Print the whole listing below exactly as given, pictures excluded.
** Opening GIVEN MATERIAL block **
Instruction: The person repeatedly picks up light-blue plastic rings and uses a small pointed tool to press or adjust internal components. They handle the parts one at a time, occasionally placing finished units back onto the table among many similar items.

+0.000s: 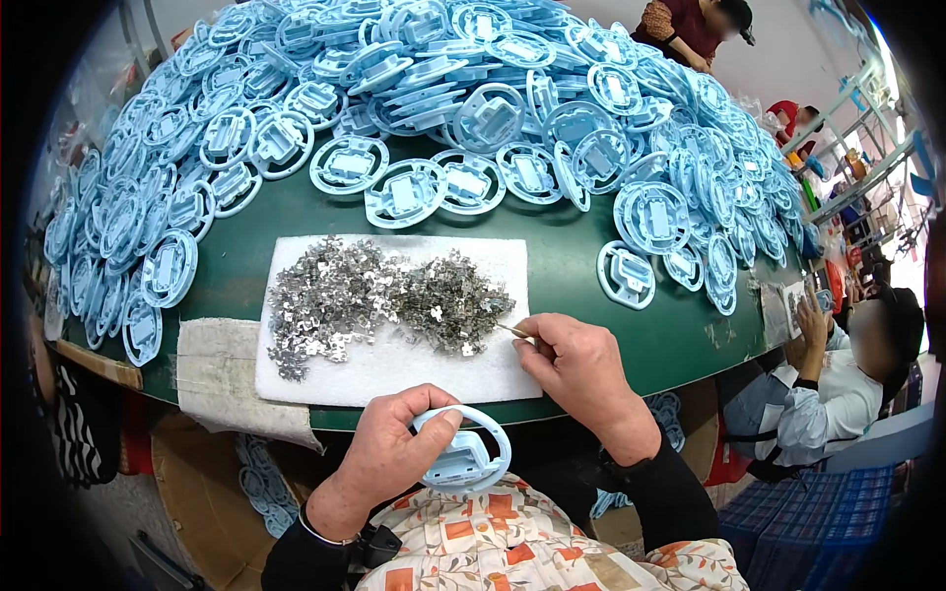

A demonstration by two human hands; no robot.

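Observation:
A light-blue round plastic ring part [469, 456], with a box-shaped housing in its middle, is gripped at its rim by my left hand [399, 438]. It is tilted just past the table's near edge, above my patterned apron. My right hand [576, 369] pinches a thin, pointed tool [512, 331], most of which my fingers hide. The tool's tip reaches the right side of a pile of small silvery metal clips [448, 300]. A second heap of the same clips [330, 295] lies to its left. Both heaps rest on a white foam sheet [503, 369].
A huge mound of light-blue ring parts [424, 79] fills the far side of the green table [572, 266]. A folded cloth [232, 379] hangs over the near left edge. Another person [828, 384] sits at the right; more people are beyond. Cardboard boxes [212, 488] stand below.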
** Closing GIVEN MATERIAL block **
__SOLUTION TO THIS EXERCISE__.
Instruction: The person repeatedly picks up light-blue plastic rings and uses a small pointed tool to press or adjust internal components. They handle the parts one at a time, occasionally placing finished units back onto the table among many similar items.

+0.000s: 

A demonstration by two human hands; no robot.

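Observation:
A light-blue round plastic ring part [469, 456], with a box-shaped housing in its middle, is gripped at its rim by my left hand [399, 438]. It is tilted just past the table's near edge, above my patterned apron. My right hand [576, 369] pinches a thin, pointed tool [512, 331], most of which my fingers hide. The tool's tip reaches the right side of a pile of small silvery metal clips [448, 300]. A second heap of the same clips [330, 295] lies to its left. Both heaps rest on a white foam sheet [503, 369].
A huge mound of light-blue ring parts [424, 79] fills the far side of the green table [572, 266]. A folded cloth [232, 379] hangs over the near left edge. Another person [828, 384] sits at the right; more people are beyond. Cardboard boxes [212, 488] stand below.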

This answer requires nothing further.